WHAT IS REQUIRED: It would help if you retyped the data exactly, leaving out the pictures.

DATASET EXCERPT:
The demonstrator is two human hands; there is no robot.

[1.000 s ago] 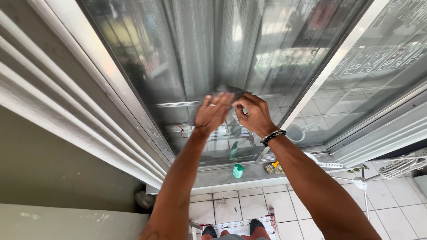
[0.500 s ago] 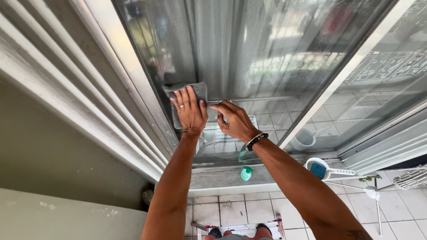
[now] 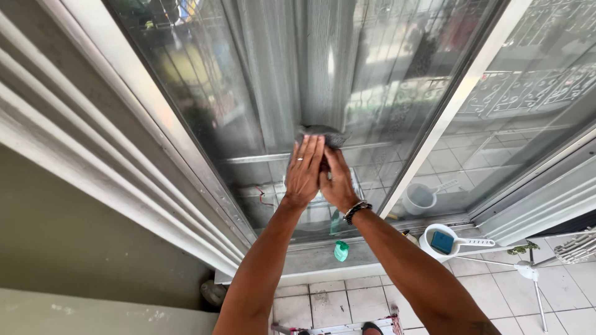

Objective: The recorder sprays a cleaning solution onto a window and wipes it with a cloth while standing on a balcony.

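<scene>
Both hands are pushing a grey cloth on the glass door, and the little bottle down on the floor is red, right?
Not quite. The head view shows the little bottle on the floor is green, not red. The rest holds: the left hand and right hand press a grey cloth against the glass door.

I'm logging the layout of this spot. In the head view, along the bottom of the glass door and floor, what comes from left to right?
Green spray bottle → white dipper with a blue sponge inside → white stand → drying rack.
</scene>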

TASK OUTPUT:
The demonstrator is two human hands; there is no robot.

[1.000 s ago] 
[0.500 s ago] 
[now] 

Objective: The recorder sprays a cleaning solution onto a window and wipes it with a cloth while standing on a balcony.

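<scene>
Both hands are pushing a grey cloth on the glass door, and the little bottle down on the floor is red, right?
Not quite. The head view shows the little bottle on the floor is green, not red. The rest holds: the left hand and right hand press a grey cloth against the glass door.

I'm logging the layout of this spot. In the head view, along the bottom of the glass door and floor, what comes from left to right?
Green spray bottle → white dipper with a blue sponge inside → white stand → drying rack.
</scene>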

The output is now complete.